Among the lines below, how many have the string "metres" in them? Only the number is wanted.

Start of Information shown

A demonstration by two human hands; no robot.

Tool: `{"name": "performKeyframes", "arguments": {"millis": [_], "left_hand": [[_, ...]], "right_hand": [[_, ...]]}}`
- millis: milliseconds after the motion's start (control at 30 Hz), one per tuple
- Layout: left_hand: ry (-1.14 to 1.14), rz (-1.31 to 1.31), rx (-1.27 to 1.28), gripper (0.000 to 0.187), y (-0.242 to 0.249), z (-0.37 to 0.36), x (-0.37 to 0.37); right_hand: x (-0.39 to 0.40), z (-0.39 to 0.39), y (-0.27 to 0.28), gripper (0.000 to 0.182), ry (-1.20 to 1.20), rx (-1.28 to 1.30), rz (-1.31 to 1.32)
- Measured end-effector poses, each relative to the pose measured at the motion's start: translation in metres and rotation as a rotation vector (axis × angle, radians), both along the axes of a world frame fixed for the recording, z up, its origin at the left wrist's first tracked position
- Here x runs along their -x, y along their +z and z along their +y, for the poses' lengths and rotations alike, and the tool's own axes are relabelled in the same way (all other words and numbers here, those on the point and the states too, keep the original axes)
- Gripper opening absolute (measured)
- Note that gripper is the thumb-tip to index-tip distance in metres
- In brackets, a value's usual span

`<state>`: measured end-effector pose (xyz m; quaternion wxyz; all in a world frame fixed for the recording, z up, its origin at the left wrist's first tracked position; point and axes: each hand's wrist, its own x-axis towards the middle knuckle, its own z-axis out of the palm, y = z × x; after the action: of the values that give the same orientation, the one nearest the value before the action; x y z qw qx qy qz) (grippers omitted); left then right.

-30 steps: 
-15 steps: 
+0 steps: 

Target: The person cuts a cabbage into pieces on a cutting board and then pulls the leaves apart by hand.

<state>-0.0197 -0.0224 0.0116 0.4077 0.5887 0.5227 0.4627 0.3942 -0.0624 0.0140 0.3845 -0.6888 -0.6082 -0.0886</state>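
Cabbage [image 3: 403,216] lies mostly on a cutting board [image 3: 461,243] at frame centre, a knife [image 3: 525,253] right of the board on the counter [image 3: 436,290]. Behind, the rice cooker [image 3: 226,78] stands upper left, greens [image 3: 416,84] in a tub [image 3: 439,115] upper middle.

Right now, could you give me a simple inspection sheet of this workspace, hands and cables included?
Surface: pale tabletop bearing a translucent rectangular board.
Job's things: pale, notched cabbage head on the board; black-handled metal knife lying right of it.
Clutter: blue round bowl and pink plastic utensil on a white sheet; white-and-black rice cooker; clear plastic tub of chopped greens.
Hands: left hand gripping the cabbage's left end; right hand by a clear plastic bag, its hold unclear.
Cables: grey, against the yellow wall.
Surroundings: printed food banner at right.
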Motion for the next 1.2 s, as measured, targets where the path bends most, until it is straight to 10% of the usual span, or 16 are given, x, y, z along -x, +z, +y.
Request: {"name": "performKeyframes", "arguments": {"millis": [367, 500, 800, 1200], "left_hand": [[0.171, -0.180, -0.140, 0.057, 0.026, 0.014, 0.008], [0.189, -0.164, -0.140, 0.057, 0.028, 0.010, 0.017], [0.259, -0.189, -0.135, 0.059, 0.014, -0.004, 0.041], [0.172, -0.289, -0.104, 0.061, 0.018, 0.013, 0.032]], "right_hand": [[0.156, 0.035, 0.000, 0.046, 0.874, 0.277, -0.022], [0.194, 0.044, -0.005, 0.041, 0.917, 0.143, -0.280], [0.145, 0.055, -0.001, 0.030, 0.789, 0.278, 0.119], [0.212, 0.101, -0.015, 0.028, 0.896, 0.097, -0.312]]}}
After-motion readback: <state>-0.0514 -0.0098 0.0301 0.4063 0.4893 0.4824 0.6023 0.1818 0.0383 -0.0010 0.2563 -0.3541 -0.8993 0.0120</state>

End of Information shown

**Result for this exercise:** 2